Youngblood Brass Band
The music of Madison was transformed this decade in ways that mirrored broader changes in the identity of the city itself.
Our media changed. Wide and thick newspapers became a relic of the past. Broadcast radio changed its business model to become a mostly prerecorded medium. CD sales fell and record stores closed.
The city and its musicians connected in a new digital world. We downloaded songs on our iPods. We bought and sold our stuff on Craigslist. We loaded our profiles onto MySpace and found friends on Facebook and Twitter.
We got more upscale. The smoking ban cleared the air inside Madison music venues, giving a whole new fragrance to a night out on the town. Our newest and most successful music venues weren't the kind of beer-stained dives that went out with O'Cayz Corral. The High Noon Saloon and the Majestic came with amenities like gleaming wood floors, balconies and chandeliers.
That mirrored the newfound luxuries of local culture. UW students moved out of Mifflin Street two-flats and into air-conditioned high-rises. Lattes, wine bars and downtown condos were in vogue until the economy crashed in 2008. At decade's end, the closing of Cafe Montmartre signaled the end of a gilded age.
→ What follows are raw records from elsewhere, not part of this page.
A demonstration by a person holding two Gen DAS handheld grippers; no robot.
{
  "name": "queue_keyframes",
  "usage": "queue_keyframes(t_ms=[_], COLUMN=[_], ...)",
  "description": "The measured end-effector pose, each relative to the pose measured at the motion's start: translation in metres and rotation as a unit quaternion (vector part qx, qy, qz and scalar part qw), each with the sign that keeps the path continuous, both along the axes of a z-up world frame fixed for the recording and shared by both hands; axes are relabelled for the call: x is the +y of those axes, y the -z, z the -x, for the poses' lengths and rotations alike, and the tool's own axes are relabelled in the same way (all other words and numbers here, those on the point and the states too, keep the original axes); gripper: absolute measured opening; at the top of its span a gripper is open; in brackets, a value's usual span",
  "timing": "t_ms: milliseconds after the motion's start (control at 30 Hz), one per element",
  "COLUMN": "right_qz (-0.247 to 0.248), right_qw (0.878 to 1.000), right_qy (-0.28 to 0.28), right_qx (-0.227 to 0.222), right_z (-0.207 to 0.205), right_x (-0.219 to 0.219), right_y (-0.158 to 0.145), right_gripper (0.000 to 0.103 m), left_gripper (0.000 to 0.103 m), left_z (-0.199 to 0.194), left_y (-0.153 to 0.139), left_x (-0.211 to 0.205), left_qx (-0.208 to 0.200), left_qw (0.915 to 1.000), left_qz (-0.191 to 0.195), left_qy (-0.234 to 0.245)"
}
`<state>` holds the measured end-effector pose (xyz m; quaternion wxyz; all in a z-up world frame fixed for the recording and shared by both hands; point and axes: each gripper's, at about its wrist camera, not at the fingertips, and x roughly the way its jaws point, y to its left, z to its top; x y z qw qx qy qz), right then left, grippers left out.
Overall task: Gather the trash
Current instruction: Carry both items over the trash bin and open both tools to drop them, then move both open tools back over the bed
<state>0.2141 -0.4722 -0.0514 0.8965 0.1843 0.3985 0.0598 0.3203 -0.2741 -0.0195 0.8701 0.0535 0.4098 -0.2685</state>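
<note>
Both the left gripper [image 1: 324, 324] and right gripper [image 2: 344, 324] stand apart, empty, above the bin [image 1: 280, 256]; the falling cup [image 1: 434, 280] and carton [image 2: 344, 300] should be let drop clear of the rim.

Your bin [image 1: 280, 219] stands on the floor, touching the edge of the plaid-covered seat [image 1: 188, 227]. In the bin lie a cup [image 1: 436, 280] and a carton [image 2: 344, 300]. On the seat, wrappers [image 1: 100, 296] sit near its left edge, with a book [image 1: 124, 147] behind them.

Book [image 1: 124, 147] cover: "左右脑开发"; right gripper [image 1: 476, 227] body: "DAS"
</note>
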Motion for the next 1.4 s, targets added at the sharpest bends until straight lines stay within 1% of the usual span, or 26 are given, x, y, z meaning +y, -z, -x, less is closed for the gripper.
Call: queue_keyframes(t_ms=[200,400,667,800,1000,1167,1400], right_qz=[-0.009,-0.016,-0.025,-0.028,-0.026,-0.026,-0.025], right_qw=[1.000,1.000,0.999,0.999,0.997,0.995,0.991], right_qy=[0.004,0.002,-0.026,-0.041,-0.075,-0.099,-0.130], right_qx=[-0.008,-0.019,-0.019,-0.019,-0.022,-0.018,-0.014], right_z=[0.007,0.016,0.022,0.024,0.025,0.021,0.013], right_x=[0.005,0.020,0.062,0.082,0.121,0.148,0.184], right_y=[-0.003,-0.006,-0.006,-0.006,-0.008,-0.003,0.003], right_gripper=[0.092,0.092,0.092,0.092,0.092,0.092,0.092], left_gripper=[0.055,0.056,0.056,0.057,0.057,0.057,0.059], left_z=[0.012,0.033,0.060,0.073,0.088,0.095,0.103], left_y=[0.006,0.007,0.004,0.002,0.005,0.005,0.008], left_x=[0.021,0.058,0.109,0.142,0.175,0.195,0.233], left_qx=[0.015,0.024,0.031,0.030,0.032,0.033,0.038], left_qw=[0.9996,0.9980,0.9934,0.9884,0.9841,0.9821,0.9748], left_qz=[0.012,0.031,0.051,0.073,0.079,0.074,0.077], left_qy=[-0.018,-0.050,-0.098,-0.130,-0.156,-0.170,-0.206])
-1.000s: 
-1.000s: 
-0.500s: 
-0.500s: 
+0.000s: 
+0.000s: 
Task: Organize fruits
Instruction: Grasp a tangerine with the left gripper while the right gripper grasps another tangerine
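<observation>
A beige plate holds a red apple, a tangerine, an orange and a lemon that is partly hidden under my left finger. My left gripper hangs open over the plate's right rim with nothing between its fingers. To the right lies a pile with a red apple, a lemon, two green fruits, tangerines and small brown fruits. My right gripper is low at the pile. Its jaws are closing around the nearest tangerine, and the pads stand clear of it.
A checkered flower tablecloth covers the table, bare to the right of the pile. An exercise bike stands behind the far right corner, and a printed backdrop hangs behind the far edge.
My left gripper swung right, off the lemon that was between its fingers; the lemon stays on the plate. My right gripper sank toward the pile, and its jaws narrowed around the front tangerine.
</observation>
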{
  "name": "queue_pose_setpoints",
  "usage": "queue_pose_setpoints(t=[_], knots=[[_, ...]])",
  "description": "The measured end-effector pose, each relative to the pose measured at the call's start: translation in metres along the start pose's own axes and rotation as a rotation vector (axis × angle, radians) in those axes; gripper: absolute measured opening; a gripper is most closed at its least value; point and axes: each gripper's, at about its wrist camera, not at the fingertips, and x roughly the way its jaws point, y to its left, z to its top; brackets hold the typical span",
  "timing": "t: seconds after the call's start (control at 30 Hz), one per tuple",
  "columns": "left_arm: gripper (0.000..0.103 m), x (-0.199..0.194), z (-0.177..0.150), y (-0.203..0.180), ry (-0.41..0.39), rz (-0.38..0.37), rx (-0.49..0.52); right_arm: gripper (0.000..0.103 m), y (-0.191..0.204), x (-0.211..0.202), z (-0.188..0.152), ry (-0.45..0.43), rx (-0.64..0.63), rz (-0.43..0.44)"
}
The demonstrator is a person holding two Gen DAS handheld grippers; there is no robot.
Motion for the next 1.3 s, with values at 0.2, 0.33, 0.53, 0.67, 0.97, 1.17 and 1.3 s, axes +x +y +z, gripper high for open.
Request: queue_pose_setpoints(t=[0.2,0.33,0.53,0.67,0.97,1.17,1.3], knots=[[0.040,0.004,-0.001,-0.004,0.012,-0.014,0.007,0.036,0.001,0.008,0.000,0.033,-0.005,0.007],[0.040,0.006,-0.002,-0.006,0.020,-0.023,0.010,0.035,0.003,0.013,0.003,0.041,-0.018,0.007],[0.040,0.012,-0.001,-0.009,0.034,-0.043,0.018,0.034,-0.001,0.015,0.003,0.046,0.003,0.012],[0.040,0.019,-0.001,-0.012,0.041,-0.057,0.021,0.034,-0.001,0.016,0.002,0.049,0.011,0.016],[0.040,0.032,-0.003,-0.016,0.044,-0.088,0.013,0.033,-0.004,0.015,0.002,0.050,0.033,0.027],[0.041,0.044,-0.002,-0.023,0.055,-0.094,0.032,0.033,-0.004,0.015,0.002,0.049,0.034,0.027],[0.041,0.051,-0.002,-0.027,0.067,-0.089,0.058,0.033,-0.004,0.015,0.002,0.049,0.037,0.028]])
We became more diverse. A new wave of Hispanic immigrants settled in Madison. Our elementary schools increasingly taught Spanish. The international foods aisles at Woodman's expanded.
Musically, Latin bands like Kali Kalor and Grupo Candela gained popularity. The Palace Latin Club opened in the space that was once Luther's Blues on University.
Madison hip-hop gained a voice in the forefront of local music. Despite unruly crowds that lingered at Club Majestic for its ill-advised all-you-can-drink specials, high-minded hip-hop by Rob Dz, El Guante, dumate, Da Ricanstructa and the Fall Guys made an impact.
Rock 'n' roll evolved. Remember the blues and roots-rock artists who defined the Madison sound in the '90s? The list included Marques Bovre, Paul Filipowicz, Paul Cebar, Honor Among Thieves, Mel Ford, Westside Andy and Paul Black.
This decade, rock ventured beyond guitar, drums and bass. Indie rock embraced the sounds of Decemberists and Sufjan Stevens, who brought horns and strings to their music. In Madison, Carl Johns undercut the conventional rock sound with his accordion. Pale Young Gentlemen played flutes, violin and xylophone, and took multi-instrumental rock to another level.
The evolution of rock signaled a broader search for new cultural boundaries in the wake of 9/11 and two new American wars.
These were the touchstones of our decade. And here are the bands, events, people and places we'll remember when we look back on a decade of Madison music.
The 10 most influential Madison acts of the 2000s
Charlemagne - Carl Johns brought all the sensibilities of indie rock to Madison music, first through NoahJohn, then through Charlemagne. His impressionistic pop-rock meandered from acoustic folk to psychedelic rock, and national music websites like Pitchfork took notice.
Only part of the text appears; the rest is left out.